WHAT YOU ARE ASKED TO DO: Lines containing the word "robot" are to be copied from the data below.
DATA PROVIDED START
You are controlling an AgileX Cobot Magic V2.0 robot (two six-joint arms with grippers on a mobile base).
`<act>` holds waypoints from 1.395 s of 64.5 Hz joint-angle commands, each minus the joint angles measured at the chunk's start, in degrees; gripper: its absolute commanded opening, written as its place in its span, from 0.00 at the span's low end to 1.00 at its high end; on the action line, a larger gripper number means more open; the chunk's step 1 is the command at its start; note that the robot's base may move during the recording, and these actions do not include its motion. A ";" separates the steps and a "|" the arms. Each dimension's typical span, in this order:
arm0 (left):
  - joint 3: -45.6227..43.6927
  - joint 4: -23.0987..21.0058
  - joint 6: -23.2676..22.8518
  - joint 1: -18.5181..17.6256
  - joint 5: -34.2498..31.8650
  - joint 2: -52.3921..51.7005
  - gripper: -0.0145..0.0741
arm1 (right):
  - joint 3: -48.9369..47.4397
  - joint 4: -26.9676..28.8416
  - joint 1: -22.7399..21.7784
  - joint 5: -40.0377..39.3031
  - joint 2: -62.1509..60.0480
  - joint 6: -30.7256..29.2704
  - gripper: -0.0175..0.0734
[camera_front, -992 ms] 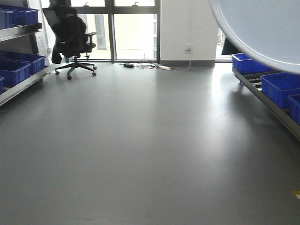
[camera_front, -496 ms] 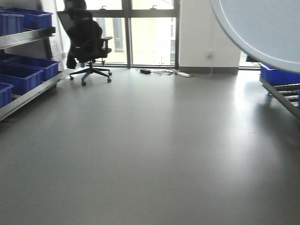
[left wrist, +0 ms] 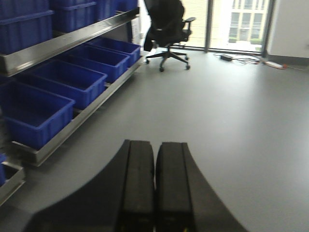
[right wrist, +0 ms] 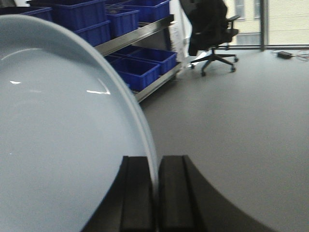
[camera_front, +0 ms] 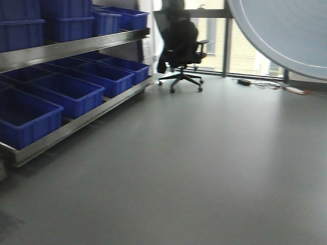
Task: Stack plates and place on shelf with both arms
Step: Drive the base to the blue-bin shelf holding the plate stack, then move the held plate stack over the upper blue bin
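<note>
A pale bluish-white plate (right wrist: 58, 130) fills the left of the right wrist view, held on edge. My right gripper (right wrist: 156, 164) is shut on its rim, one finger on each side. The same plate (camera_front: 286, 30) juts into the top right corner of the front view, above the floor. My left gripper (left wrist: 155, 152) is shut with nothing between its fingers, held over bare grey floor. The shelf (camera_front: 71, 48), a steel rack with flat front rails, runs along the left and carries blue crates. I see only one plate.
Blue crates (camera_front: 71, 92) sit on the rack's lower and upper tiers. A black office chair (camera_front: 181, 43) stands by the windows at the back. Cables and a power strip (camera_front: 276, 86) lie on the floor near the far wall. Grey floor (camera_front: 204, 168) spreads ahead.
The view has swung left: the left rack with blue crates now fills the left side, and the chair has shifted right. The plate stays in the top right corner.
</note>
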 commanded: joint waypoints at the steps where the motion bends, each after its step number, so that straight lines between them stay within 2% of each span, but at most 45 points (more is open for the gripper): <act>1: -1.52 -0.46 -0.34 0.08 -4.69 0.28 0.26 | -1.85 -0.08 -0.17 -5.89 0.07 -0.06 0.25; 90: -1.52 -0.46 -0.34 0.08 -4.69 0.28 0.26 | -1.85 -0.08 -0.17 -5.89 0.07 -0.06 0.25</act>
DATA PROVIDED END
SOLUTION FOR THIS EXERCISE:
You are controlling an AgileX Cobot Magic V2.0 robot (two six-joint arms with grippers on a mobile base).
`<act>` holds waypoints from 1.395 s of 64.5 Hz joint-angle commands, each minus the joint angles measured at the chunk's start, in degrees; gripper: its absolute commanded opening, written as its place in its span, from 0.00 at the span's low end to 1.00 at its high end; on the action line, a larger gripper number means more open; the chunk's step 1 is the command at its start; note that the robot's base may move during the recording, and these actions do not include its motion. A ";" separates the steps and a "|" the arms. Each dimension's typical span, in this order:

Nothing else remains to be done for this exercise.